◆ **WORK REQUEST**
Lines holding the word "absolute" are the ones to copy from the data below.

◆ **PROVIDED DATA**
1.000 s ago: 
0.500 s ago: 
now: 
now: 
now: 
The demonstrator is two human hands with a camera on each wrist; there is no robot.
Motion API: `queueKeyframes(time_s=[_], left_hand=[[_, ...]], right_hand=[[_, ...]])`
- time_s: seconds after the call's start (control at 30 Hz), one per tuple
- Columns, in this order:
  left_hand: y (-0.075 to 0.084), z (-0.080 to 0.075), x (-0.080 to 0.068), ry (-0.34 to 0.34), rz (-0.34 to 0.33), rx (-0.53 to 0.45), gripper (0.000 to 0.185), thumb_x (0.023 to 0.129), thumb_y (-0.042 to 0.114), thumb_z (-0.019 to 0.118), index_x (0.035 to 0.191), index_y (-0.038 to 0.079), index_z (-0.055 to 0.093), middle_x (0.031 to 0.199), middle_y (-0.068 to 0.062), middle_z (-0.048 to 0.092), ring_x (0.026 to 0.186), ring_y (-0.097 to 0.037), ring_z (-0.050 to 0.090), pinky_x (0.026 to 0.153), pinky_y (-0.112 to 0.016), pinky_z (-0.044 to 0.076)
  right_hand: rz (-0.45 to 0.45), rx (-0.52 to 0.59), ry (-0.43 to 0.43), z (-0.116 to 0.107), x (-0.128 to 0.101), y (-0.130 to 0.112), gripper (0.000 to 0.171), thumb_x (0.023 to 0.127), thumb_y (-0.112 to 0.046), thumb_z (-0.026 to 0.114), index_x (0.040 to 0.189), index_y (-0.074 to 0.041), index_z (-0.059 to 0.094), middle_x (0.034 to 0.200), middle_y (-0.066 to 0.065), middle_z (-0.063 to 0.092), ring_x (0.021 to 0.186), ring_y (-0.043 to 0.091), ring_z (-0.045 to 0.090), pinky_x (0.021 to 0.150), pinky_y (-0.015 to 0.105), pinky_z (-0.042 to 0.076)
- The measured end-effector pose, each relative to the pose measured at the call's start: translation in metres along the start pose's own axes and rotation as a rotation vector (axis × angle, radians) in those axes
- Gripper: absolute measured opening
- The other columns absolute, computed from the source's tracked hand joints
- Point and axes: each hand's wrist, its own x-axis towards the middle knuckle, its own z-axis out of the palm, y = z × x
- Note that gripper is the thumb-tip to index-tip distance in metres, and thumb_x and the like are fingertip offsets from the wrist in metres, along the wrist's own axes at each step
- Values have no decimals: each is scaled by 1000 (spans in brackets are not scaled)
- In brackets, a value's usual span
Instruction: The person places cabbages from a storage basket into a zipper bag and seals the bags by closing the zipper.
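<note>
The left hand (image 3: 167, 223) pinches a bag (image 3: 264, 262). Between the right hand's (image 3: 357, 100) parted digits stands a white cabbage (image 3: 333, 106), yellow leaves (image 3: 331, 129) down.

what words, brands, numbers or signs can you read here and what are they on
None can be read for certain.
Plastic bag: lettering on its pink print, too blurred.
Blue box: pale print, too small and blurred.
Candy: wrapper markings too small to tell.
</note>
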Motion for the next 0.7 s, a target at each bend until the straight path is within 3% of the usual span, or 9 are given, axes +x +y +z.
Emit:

◆ **EXERCISE RESPONSE**
- Gripper: absolute measured opening
- The other columns absolute, computed from the source's tracked hand joints

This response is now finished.